I hesitate for a single, suspended moment before my fingers find his. The static shock of the contact zips through me, but I take the earbud. To make the short wire reach, I have to angle my head toward his.

I slide the bud into my ear.

The chatter of the van and the roar of the Arizona highway quiet as a soft, melancholic acoustic track plays over the earbud. With only one earbud in, I feel like I’m half in the real world, half in ours.

Logan says something behind us, and although I should be nervous about him getting suspicious, I can’t seem to care. I can explain this away if I have to.

Right now, I don’t have to.

I close my eyes and match my breathing to the steady, rhythmic rise and fall of Lucas’s chest. For these last few miles, the world is loud, but we are quiet.

I don’t pull out my laptop. I don’t check my phone. I just stay.

He said he’d be wherever I wanted him, and right now, this is as good as it gets.

***

When we pull up to the school, I return the earbud to the seat while Lucas keeps pretending to sleep, and I help Gabriela get everyone situated inside. It isn’t until I’m smiling at Logan and Coop passing me on the way into the gym that I realize he never got off the van.

“Lucas?” I say, climbing up the steps and leaning close enough to see the faint shadow under his eyes and the stubble on his face I didn’t let myself notice earlier.

“Lucas?”

I shake his shoulders.

And then his arms come around me.

They slide around my waist and pull me forward, tipping me enough that I have to brace my hands against his chest.

My face presses against the warm skin of his neck, and I feel the uneven, heavy rise and fall of his breath.

He exhales like he’s been holding it in all morning, and his cheek settles against my head.
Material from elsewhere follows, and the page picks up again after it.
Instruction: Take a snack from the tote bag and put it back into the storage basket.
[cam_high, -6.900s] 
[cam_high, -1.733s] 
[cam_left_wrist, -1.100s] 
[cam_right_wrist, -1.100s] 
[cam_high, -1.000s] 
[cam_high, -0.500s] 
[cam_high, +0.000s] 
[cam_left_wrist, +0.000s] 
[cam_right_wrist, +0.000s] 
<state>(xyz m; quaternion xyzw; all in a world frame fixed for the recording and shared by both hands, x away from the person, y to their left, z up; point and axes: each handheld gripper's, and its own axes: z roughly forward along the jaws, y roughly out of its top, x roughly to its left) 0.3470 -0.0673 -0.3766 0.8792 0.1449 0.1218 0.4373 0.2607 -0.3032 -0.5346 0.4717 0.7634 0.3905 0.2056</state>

One hand spreads across the small of my back, while the other pulls me closer, holding me as close as he can.

This is not some quick, stolen hug.

And it’s definitely not safe.

“I miss you,” he whispers into my hair.

“I miss you, too,” I say, and my voice is already breaking. “This isn’t enough.”

Not the van, not the texts, and not the constant almosts that have my heart in my throat every time he looks at me.

“Not even close,” I say, because I need him to understand the scale of how much more I want with him.

His fingers flex against my back.

“Tell me where the line is, Quinn.” His voice is low, rougher than I’ve heard it. “I’ll crawl to it. I’ll live on it. Just tell me where the line is.”

The plea in that almost undoes me, because I don’t know anymore.